Saturday, February 11, 2012

TOE DIPPING: STRATEGY OR EXCUSE

There is an inherent lack of boldness amongst businesses today. It is a phenomenon which I would like to call "Toe Dipping".

My belief is that many corporations are into analysis/paralysis and when a new idea is considered, there is reams of information, market reviews, thousands of pros and cons identified and then maybe, just maybe, let's do a pilot. By that time often the opportune time for getting to market has passed and the corporate titans that go and high-five each other that they dodged another potentially unprofitable investment. But has this all just become a self-fulfilling prophecy?

Although I would not got strictly on "gut-feel", I do believe that we have missed grand opportunities across the business spectrum because we no longer trust our business acumen (aka intuition). That is partly because we do have so much information (much of it contradictory) at our fingertips and a multitude of people who have somewhere in their job description the term analyst.

Are we doing ourselves any favors? 
Interestingly, one of the founders of one of the most successful companies detested market research...that being Steve Jobs. And do you think that Mark Zuckerberg said "well let's not launch this Facebook idea until we actually know that the public wants it!" Or Twitter, or Google...the list of examples is endless.

But here are large corporate entities who are probably sitting on the next innovation, but are letting it die because of corporate red-tape and fear. As Steve Jobs indicated, the market doesn't know what it wants until I tell them.
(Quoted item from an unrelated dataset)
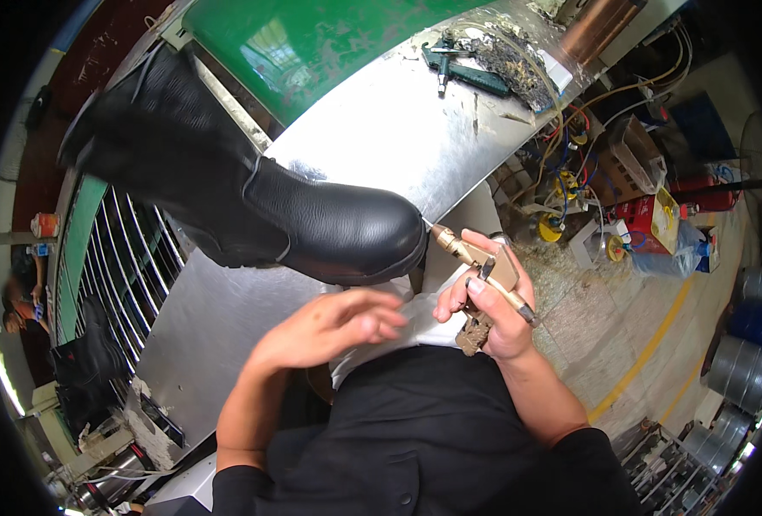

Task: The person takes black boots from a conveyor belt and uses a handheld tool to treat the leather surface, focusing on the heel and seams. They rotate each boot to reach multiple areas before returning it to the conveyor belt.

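Note:
A tall black leather boot (329, 225) lies across the view over the metal table, its toe to the right and its blurred shaft up to the left. What holds it up is hidden. My right hand (510, 318) is wrapped round a brass-coloured spray gun (503, 268), whose slim nozzle points at the boot's toe. Whether the nozzle tip touches the leather I cannot tell. A brown, crusted lump hangs from the gun's lower end. Just below the boot's sole, my left hand (333, 329) has its fingers stretched out, slightly smeared, with nothing in it.
Beyond the boot stands a shiny metal table (381, 129) beside a green surface (312, 43). Dark green tools (471, 73) lie by a crusted heap. Hoses and yellow-capped vessels (551, 226) crowd the right. A wire rack (131, 258) and another dark boot (93, 353) are at left.

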Demonstrator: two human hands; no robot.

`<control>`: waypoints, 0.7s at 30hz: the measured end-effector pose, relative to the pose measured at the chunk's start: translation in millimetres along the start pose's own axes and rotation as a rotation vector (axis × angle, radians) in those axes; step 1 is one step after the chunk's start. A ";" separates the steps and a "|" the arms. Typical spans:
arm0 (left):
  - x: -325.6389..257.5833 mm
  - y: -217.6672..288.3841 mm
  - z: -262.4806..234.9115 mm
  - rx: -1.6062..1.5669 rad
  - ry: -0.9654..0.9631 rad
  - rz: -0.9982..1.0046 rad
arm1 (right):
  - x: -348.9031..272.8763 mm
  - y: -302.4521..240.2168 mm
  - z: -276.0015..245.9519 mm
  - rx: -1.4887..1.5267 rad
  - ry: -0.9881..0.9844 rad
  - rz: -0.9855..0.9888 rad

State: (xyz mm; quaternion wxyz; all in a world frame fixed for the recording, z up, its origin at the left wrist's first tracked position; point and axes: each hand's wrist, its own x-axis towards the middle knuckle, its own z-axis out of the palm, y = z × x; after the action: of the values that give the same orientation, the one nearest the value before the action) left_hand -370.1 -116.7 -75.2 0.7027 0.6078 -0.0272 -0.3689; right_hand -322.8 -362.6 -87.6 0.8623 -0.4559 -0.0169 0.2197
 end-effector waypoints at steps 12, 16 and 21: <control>-139.4 19.0 -113.0 0.580 1.017 0.367 | 2.1 13.4 -12.1 -0.042 -0.086 0.007; -123.2 -33.2 -127.6 0.125 1.012 0.881 | 8.8 11.1 -11.4 -0.002 -0.097 0.034; -138.3 -57.4 -72.1 0.225 1.275 0.998 | 41.8 -10.7 -6.4 -0.008 -0.144 0.151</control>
State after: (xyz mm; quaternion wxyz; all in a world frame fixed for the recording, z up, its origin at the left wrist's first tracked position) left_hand -463.3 20.4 -87.4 0.5995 0.6841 0.0733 0.4089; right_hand -279.7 -356.3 -90.0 0.8380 -0.4424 -0.0456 0.3163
I'm not saying stop all due diligence, and I also recognize that there are some highly regulated industries (like pharmaceuticals) that definitively have to adhere rules.

However, mostly, I'm tired of seeing red-tape and pilots result in the crushing of opportunity. Let's be cautiously risky and although there may be some failures that will inevitably happen, those that would embrace this approach would leap frog the competition and become highly profitable.

Jump in. Toe-dipping is truly just an excuse.